What happened & why it mattered
The Figma earnings miss was modest on the top line, but when a name carries a venture-grade multiple in public markets, “good” isn’t enough—investors want unmistakable upside vs. consensus and a confident path to operating leverage.
Guidance that’s merely in-line can still feel like a downgrade when expectations are stretched.
Beyond the print, sentiment was already cooling across some high-profile 2025 debuts that sprinted out of the gate before retracing.
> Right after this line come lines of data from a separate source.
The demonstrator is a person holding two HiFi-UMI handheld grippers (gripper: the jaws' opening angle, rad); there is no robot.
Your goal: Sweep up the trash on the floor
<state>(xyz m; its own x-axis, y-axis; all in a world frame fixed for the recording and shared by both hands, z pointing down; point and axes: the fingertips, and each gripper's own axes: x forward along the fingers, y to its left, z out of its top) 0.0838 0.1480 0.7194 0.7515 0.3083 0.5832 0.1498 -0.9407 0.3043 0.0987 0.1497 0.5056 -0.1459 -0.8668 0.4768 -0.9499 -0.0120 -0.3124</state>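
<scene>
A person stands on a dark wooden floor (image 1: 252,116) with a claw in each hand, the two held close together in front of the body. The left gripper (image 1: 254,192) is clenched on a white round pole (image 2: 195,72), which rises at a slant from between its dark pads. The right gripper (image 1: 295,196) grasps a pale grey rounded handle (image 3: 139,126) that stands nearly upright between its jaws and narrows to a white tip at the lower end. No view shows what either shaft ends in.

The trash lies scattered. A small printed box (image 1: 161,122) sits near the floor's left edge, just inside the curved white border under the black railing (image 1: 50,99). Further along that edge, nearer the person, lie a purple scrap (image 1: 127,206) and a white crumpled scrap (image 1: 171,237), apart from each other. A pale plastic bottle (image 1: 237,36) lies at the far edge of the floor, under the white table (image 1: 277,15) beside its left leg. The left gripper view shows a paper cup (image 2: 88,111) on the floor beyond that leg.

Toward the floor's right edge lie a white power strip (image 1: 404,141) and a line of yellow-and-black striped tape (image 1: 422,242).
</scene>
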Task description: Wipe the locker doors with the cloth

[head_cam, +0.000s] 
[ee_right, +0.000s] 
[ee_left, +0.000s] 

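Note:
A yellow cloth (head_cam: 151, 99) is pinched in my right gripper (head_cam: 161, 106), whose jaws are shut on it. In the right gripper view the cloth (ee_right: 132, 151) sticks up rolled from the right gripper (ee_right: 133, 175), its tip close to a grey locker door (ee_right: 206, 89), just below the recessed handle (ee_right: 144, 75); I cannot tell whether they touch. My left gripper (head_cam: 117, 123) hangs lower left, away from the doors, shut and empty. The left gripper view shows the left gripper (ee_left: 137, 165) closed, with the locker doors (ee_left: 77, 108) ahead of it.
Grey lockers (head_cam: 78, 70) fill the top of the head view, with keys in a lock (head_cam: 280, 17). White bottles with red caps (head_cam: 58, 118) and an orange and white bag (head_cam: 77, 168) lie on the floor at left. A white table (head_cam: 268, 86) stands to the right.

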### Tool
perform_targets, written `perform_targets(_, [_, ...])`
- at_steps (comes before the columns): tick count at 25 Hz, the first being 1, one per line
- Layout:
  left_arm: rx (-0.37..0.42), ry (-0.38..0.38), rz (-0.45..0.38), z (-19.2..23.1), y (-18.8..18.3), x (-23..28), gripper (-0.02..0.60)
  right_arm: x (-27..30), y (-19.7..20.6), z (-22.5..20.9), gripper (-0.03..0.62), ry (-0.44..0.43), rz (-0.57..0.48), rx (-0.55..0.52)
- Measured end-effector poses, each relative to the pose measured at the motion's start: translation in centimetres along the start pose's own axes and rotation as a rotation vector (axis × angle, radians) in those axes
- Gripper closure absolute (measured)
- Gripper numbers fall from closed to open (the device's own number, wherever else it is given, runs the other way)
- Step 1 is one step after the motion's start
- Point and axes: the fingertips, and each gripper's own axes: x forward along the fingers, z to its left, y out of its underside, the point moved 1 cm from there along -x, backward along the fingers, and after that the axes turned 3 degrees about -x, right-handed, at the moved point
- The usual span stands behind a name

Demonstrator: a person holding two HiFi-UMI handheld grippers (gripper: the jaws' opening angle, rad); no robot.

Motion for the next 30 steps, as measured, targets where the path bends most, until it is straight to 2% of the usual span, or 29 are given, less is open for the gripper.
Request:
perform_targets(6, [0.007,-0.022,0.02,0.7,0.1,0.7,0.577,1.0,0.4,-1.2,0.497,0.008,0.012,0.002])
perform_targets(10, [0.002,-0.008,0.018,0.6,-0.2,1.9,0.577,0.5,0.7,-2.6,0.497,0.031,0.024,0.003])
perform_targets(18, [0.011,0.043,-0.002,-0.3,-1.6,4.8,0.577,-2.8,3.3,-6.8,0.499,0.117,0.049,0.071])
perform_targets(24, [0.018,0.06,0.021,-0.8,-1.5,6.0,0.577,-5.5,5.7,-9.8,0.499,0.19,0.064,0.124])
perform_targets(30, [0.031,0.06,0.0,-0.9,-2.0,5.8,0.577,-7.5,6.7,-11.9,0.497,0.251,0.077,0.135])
Figma still trades well above its IPO price despite volatility. Still, performance clusters in this cohort have grown more selective as the market reprices AI hopes, competitive intensity, and the cost of capital.
Bull vs. bear case (condensed)
Bullish tells
- Durable >30% revenue growth off a large base.
- Platform expansion (design → collaboration → prototyping) with AI features that could increase adoption.
- Brand strength in product/design orgs; long runway for enterprise seat growth.
Bearish tells
- Premium multiple leaves little room for execution hiccups.
- Competitive overlap with large platforms and emergent AI-native tools.
- Macro/IT budgets and AI efficiency gains may slow seat expansion or pricing power.
Scenarios to plan for
- Trend continuation lower: Early VWAP rejection with lower highs → favor follow-through shorts into measured supports; cover into exhaustion wicks.
- Mean-reversion bounce: Capitulation flush + reclaim of VWAP/first resistance → probe longs with tight stops; partials at prior intraday supply.
- Range day: Respect balance highs/lows; fade edges only with confirmation (failed break + volume dry-up).
Bottom line
After the Figma earnings miss, price will likely trade in a tug-of-war between premium expectations and solid—yet not spectacular—execution.
In our playbook, that means letting VWAP do the talking, trading the reaction (not the headline), and sizing risk to the reality that multiple compression moves fast.